== Problem statement ==
Your response should consist of the entire listing, transcribed exactly, with every image left out.

(Collected data begins)

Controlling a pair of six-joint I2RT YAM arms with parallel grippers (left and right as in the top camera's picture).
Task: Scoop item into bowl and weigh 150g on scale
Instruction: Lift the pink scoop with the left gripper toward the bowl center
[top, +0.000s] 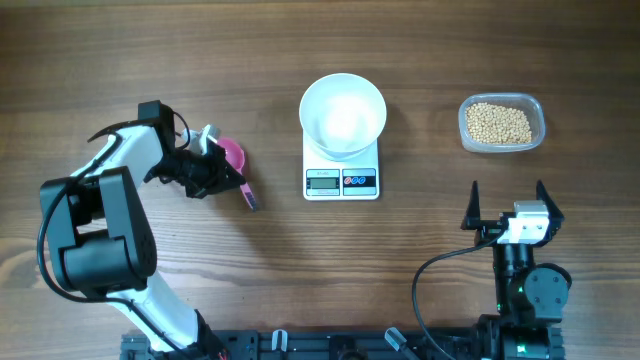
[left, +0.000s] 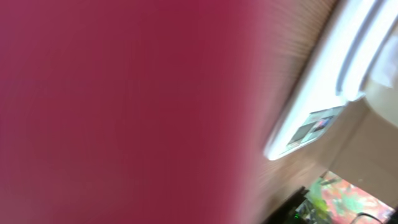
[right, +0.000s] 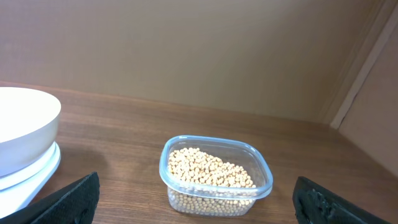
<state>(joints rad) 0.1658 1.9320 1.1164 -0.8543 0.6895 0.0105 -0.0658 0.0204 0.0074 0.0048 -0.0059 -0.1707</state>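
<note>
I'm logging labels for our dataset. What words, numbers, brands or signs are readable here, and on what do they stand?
No text can be read in any view.
The display on the scale: too small to read from overhead, blurred in the left wrist view.
The button panel: coloured marks only, too small to read.
The bowl, clear tub, beans and pink scoop: no labels visible.

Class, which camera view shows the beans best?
The right wrist view: the beans lie in the clear tub up close, each one distinct. Overhead shows them small, from above. The left wrist view shows none.
</note>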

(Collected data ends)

== Answer section ==
Controlling a pair of six-joint I2RT YAM arms with parallel grippers (left and right as in the top camera's picture).
Task: Scoop item into bowl and weigh 150g on scale
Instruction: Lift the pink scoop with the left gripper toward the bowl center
[top, +0.000s] 
[left, +0.000s] 
[right, +0.000s] 
<state>(joints rad) 0.1658 1.9320 1.1164 -0.8543 0.6895 0.0105 -0.0658 0.0204 0.0074 0.0048 -0.0059 -0.1707</state>
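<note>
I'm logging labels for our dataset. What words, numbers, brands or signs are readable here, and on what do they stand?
No text can be read in any view.
The display on the scale: too small to read from overhead, blurred in the left wrist view.
The button panel: coloured marks only, too small to read.
The bowl, clear tub, beans and pink scoop: no labels visible.

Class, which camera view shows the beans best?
The right wrist view: the beans lie in the clear tub up close, each one distinct. Overhead shows them small, from above. The left wrist view shows none.
</note>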

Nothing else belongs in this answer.